For some complex types of combinations, always do not understand, today read the "priority rules" this piece, with a further understanding, the rules are recorded here for their own learning query use.
Priority rules:
A, the declaration starts reading from its name, and then reads in order of precedence
B, priority from high to low in turn is
The part of the B.1 declaration that is enclosed in parentheses
B.2 suffix operator
Brackets () indicate that this is a function, and the square brackets "" means that this is an array
B.3 prefix operator: an asterisk * means "point to ... The pointer "
C, if the const and/or volatile keyword followed by a type specifier (such as int, long, and so on), then it acts on the type descriptor.
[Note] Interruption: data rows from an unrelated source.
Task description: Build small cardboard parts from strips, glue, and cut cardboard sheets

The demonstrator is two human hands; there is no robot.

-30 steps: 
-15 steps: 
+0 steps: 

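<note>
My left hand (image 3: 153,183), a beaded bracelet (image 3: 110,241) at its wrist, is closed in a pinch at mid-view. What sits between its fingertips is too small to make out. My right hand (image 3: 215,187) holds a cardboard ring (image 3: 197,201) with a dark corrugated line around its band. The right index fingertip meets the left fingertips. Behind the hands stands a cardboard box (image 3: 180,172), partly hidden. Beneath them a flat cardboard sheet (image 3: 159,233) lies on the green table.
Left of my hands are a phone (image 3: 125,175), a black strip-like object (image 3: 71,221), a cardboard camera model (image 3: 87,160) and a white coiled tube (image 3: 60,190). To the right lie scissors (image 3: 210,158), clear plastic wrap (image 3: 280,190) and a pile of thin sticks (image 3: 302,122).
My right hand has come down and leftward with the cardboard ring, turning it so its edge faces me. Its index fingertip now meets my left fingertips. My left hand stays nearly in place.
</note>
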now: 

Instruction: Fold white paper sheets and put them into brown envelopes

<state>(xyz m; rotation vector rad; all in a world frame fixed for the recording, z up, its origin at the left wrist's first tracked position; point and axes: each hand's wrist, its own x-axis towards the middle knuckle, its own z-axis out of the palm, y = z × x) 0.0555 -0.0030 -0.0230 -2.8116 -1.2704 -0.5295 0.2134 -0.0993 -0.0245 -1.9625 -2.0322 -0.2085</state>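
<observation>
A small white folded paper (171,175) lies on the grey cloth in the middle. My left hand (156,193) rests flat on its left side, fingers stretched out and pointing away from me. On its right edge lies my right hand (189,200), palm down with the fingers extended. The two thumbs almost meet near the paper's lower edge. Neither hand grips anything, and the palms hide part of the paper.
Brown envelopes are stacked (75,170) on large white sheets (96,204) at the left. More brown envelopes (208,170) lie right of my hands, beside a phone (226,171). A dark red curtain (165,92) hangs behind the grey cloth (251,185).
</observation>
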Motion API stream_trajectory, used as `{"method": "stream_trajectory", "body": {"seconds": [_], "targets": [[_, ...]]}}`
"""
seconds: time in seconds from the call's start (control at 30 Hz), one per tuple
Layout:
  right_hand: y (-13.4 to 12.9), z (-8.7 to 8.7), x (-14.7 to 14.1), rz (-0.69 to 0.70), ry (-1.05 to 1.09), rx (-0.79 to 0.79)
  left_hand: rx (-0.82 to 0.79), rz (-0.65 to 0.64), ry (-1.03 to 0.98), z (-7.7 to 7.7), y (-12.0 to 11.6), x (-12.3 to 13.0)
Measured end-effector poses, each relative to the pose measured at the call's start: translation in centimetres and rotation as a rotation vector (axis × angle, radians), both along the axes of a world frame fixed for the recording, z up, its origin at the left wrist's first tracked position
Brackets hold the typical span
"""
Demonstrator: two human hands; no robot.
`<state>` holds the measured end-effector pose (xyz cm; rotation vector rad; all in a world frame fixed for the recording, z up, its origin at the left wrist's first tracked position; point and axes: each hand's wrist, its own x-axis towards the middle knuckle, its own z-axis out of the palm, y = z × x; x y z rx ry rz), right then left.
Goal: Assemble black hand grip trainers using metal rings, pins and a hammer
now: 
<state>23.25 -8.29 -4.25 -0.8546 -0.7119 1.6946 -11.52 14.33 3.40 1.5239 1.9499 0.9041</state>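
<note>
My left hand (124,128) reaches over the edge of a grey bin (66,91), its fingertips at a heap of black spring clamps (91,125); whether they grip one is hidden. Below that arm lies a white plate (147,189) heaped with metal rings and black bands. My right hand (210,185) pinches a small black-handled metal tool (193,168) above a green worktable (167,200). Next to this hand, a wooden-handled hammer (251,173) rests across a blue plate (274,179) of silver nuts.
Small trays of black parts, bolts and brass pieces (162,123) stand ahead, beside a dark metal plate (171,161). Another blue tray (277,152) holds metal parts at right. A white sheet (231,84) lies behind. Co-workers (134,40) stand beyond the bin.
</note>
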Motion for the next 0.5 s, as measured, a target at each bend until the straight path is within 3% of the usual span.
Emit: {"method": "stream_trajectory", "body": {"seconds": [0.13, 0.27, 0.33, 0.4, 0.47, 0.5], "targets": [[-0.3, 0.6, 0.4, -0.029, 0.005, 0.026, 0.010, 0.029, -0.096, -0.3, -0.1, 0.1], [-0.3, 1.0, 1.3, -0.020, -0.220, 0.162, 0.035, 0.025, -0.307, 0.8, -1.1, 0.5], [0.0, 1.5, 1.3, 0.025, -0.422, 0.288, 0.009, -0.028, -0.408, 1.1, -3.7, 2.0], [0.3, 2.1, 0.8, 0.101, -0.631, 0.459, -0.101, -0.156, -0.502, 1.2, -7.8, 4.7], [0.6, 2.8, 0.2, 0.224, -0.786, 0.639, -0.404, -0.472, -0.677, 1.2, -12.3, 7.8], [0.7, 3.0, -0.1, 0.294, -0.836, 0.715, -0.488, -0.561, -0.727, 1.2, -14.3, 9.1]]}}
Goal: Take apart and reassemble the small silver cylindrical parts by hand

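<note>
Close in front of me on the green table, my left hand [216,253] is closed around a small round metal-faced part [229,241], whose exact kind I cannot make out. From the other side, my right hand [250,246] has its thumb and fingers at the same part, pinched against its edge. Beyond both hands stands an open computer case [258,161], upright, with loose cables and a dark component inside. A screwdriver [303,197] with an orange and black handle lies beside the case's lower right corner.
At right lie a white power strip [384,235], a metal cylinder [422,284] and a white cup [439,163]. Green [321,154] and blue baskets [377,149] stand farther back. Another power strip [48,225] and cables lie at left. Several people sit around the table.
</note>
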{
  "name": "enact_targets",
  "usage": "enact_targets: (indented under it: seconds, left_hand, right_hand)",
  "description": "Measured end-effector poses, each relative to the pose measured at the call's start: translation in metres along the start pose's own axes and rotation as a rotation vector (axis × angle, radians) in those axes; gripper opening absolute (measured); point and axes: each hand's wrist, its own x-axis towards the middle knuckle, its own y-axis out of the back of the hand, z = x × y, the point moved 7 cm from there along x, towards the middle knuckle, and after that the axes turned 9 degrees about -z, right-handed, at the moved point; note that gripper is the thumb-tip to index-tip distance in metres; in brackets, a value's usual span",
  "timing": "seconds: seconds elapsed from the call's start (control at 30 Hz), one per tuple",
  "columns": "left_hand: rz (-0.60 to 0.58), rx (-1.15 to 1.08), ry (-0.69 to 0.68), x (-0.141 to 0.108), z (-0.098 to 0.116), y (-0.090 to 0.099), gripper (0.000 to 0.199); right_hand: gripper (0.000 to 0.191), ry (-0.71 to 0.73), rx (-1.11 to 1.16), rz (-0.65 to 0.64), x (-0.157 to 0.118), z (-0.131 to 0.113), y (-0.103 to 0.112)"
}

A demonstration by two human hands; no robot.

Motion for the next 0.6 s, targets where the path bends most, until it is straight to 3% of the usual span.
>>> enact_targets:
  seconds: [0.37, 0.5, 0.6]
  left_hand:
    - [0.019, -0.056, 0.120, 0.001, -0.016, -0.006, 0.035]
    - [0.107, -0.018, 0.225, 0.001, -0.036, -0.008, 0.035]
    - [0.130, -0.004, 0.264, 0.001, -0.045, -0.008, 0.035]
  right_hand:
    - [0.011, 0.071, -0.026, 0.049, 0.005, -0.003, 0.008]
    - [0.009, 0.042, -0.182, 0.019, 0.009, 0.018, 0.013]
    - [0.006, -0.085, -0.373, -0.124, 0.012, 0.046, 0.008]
In other cases, const or volatile acts on the
It's left next to the pointer asterisk.
Example:
char * const * (*next) ();
A, first, look at the variable name next, and notice that it is directly enclosed in parentheses
B.1 So first put the bracketed things as a whole, and concluded that "next is a point ... The pointer "
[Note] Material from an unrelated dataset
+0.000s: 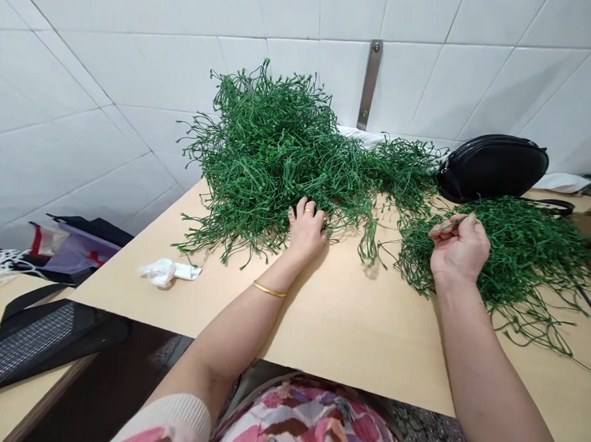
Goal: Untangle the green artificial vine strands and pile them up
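Observation:
A tall heap of thin green strands (270, 146) with small knobbed ends lies at the back of the wooden table. My left hand (307, 230) rests at its front edge, palm down, fingers spread and touching the strands. A second, lower heap of green strands (529, 248) is at the right. Over the left side of that heap my right hand (460, 248) is turned palm up, its fingers pinched on a short piece of green strand. A few loose strands (369, 242) lie between the two heaps.
A black zipped bag (496, 166) stands behind the right heap. Crumpled white tissue (167, 273) lies on the table (350, 311) at the left. A metal bracket (370, 85) is on the tiled wall. At far left are a black mesh item (27, 345) and purple fabric (76, 251).

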A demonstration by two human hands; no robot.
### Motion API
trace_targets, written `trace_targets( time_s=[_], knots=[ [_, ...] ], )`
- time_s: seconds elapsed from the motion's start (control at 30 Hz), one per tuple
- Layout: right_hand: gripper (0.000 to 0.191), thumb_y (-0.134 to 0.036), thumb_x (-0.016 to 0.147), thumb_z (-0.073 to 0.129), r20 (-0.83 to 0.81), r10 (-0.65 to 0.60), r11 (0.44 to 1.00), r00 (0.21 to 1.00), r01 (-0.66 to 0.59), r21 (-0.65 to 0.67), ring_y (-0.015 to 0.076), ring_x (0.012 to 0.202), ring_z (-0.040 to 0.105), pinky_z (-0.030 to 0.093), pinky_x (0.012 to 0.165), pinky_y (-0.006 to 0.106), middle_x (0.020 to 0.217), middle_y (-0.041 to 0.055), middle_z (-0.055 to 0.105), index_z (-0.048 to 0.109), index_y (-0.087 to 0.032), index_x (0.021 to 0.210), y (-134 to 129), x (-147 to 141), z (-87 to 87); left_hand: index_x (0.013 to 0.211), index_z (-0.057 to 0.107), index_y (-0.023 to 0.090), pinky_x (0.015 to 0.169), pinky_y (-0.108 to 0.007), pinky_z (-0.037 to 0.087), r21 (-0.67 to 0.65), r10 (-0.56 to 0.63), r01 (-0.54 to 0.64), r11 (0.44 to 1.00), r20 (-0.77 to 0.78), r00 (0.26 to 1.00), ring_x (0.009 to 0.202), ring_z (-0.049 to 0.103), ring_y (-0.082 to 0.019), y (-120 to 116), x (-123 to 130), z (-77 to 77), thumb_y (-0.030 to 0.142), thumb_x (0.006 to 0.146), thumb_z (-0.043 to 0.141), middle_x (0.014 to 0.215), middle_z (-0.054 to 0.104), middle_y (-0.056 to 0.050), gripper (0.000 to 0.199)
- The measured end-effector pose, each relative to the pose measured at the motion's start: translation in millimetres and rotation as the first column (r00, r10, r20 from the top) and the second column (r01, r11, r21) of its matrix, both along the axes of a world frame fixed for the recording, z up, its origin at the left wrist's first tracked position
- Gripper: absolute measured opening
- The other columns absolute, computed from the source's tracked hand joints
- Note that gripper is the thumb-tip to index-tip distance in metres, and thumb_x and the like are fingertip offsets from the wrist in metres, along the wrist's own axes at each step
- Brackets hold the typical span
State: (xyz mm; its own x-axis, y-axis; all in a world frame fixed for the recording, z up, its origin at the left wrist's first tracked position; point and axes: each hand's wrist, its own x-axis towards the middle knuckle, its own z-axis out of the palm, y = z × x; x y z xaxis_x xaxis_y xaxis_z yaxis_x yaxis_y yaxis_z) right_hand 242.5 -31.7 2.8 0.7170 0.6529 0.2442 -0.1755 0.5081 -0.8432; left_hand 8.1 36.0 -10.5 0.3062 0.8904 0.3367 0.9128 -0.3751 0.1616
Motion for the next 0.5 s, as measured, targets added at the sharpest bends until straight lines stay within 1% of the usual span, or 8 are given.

B, then consider what's outside the brackets and make a selection between the asterisk prefix and the parenthesis suffix
B.2 the higher priority is the right parenthesis, so "next is a function pointer pointing to a return ... The function "
B.3 then, the prefix "*" is processed to derive what the pointer refers to
C Finally, the "char *const" is interpreted as a constant pointer to a character
In summary, next is a pointer to a function that returns another pointer that points to a constant pointer of type char.